Justice Gomery also adopted Justice Stinson’s rationale in the first public disclosure of private facts case for quantifying damages in the range of sexual assault cases, indicating that the factors in this case was in many ways even more serious, citing the tens of thousands of times the video had been viewed. She found that the ex-boyfriend had actual malice to the plaintiff through his additional conduct, and awarded general damages of $50,000 and aggravated damages of $25,000. She also awarded an additional $25,000 in punitive damages, to emphasize the seriousness of the defendant’s actions, and to provide general deterrence to others.
Finally, the judge considered whether the plaintiff was entitled to the remedy that would compel the ex-boyfriend to destroy all nude and intimate images and recordings, and a prohibition against publishing posting, sharing, or otherwise disclosing them. These remedies were not sought in the statement of claim or the motion, but were deemed appropriate in the circumstances.

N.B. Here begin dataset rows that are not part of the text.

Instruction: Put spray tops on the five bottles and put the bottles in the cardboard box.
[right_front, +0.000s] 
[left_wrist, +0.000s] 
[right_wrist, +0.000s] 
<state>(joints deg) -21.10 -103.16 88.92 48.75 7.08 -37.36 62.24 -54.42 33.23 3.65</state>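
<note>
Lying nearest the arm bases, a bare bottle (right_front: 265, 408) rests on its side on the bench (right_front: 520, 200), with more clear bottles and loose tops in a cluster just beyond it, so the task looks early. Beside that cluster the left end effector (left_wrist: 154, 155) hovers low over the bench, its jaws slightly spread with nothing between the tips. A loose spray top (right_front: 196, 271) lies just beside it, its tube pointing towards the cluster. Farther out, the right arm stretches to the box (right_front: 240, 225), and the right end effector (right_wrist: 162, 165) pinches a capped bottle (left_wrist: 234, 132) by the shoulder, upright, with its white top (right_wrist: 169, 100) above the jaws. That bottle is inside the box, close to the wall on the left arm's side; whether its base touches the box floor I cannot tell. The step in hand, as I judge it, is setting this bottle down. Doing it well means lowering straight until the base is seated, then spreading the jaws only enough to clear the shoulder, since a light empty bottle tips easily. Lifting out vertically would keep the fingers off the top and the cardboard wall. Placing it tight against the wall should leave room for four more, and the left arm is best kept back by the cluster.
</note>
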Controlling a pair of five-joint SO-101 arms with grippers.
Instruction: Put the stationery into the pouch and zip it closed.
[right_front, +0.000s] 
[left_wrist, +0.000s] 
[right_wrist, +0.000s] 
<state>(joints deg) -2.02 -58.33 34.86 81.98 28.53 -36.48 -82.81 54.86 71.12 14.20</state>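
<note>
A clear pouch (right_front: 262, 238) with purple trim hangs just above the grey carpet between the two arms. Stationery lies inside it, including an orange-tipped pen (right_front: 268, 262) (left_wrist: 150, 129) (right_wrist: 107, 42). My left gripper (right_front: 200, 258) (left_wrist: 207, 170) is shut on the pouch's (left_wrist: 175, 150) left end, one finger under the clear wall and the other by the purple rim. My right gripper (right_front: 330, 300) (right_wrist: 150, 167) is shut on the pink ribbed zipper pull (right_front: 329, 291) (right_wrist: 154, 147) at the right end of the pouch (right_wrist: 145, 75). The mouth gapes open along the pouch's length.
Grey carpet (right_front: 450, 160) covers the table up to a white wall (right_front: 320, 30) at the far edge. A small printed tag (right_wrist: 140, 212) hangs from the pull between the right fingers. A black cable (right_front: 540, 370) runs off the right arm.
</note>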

Despite the overall success of the plaintiff in this matter, it may still be too premature to conclude that the tort of public disclosure of private facts has in fact been firmly entrenched in our jurisprudence. As with the first instance of this tort, this claim remained undefended, and the decision was also decided on a default judgement.
However, even if the defendants in this case also seek to set aside the default judgment, the quantum of damages found in this case, and the analysis provided by Justice Gomery, should ideally have the deterrent effect sought by our courts to discourage this type of conduct in society.